(Exercise instructions):
Write out a word-for-word repetition of the lines that come before the line containing "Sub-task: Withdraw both" in the listing below, along with that line itself, omitting pictures.

(Provided material):
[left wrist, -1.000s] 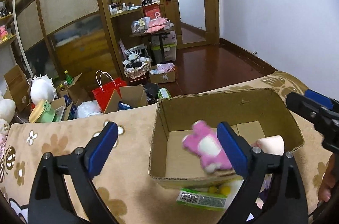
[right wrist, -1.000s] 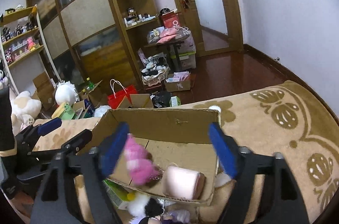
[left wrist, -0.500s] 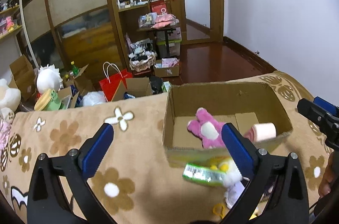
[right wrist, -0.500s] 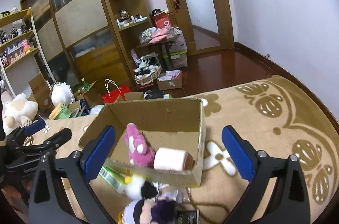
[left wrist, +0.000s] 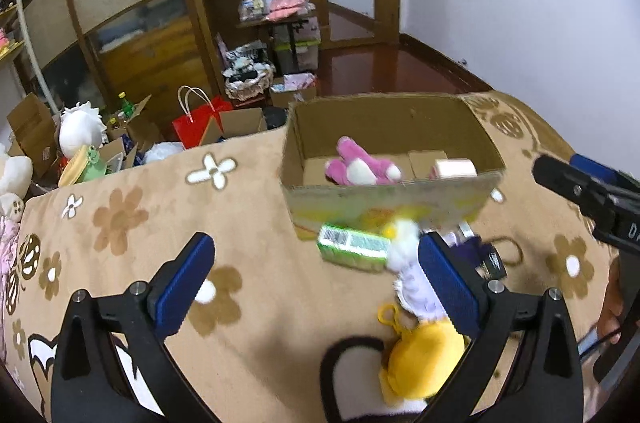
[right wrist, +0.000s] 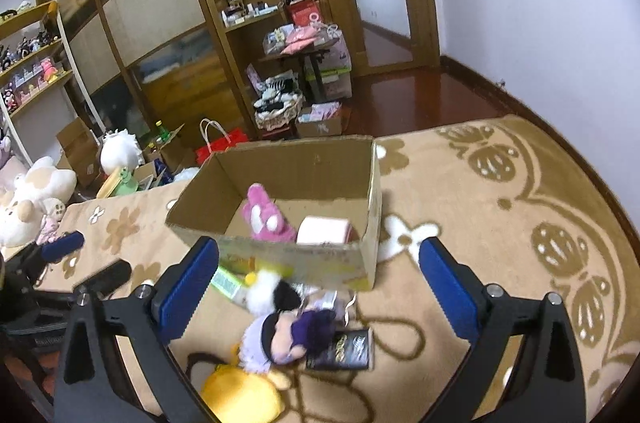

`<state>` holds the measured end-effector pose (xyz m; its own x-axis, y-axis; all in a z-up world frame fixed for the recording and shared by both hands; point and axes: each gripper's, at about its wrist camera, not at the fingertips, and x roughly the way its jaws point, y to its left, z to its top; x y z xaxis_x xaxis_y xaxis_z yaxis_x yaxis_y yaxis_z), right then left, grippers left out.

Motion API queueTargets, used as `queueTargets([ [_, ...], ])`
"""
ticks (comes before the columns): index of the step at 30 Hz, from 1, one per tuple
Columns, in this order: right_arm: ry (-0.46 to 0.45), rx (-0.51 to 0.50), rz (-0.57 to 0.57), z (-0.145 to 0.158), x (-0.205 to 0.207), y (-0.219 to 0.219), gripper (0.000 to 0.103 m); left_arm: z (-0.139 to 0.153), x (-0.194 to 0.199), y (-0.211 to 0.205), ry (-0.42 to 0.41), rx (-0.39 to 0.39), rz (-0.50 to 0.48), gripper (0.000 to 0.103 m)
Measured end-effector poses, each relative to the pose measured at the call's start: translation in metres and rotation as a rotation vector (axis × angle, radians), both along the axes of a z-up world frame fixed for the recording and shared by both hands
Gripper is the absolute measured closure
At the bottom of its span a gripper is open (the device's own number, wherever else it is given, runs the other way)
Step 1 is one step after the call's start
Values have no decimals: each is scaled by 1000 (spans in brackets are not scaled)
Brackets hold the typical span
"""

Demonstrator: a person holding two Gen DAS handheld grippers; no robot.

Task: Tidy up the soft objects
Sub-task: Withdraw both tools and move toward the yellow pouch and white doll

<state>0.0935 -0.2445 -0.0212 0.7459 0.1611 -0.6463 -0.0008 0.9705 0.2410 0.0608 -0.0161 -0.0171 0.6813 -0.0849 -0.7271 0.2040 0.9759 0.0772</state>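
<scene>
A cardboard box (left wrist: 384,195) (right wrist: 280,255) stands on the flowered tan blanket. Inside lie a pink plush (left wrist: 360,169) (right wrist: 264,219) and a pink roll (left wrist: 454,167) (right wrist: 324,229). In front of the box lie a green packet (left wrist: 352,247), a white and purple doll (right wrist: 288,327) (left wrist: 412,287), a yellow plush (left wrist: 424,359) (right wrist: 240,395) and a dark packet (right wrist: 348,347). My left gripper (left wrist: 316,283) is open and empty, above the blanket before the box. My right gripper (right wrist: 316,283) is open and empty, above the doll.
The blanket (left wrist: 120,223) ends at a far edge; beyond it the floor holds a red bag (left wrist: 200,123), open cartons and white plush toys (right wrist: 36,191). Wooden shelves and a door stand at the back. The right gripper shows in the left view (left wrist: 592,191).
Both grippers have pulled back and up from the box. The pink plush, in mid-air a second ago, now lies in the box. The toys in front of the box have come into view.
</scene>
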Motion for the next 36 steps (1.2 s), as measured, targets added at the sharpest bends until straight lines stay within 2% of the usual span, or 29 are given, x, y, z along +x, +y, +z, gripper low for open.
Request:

(Reply to the exercise):
[left wrist, -1.000s] 
[right wrist, -1.000s] 
[left wrist, -0.500s] 
[right wrist, -0.500s] 
[left wrist, +0.000s] 
[right wrist, +0.000s] 

`<state>` holds the measured end-effector pose (xyz m; its own x-axis, y-axis; all in a z-up world frame fixed for the recording and shared by both hands; point and axes: each gripper's, at about its wrist camera, not at the fingertips, and x roughly the way its jaws point, y to its left, z to its top; x y z xaxis_x xaxis_y xaxis_z yaxis_x yaxis_y yaxis_z), right then left, grippers left out.

Motion API queueTargets, used as `queueTargets([ [_, ...], ])`
"""
ticks (comes before the columns): index of the step at 30 Hz, from 1, one per tuple
Columns, in this order: right_arm: ry (-0.46 to 0.45), rx (-0.51 to 0.50), rz (-0.57 to 0.57), z (-0.145 to 0.158), x (-0.205 to 0.207), y (-0.219 to 0.219), gripper (0.000 to 0.103 m); left_arm: z (-0.139 to 0.153), x (-0.194 to 0.199), y (-0.211 to 0.205), ry (-0.42 to 0.41), rx (-0.39 to 0.39), rz (-0.50 to 0.48), gripper (0.000 to 0.103 m)
Measured end-effector poses, each relative to the pose measured at the call's start: translation in metres and rotation as a rotation vector (axis × angle, radians), both along the axes of a z-up world frame fixed for the recording and shared by both hands
Gripper is the absolute measured closure
At the bottom of its span a gripper is open (the device's own number, wherever else it is given, runs the other way)
Step 1 is one step after the call's start
Values have no decimals: each is scaled by 1000 (spans in brackets are not scaled)
Brackets hold the typical span
"""

Demonstrator: a person holding two Gen DAS handheld grippers; no robot.

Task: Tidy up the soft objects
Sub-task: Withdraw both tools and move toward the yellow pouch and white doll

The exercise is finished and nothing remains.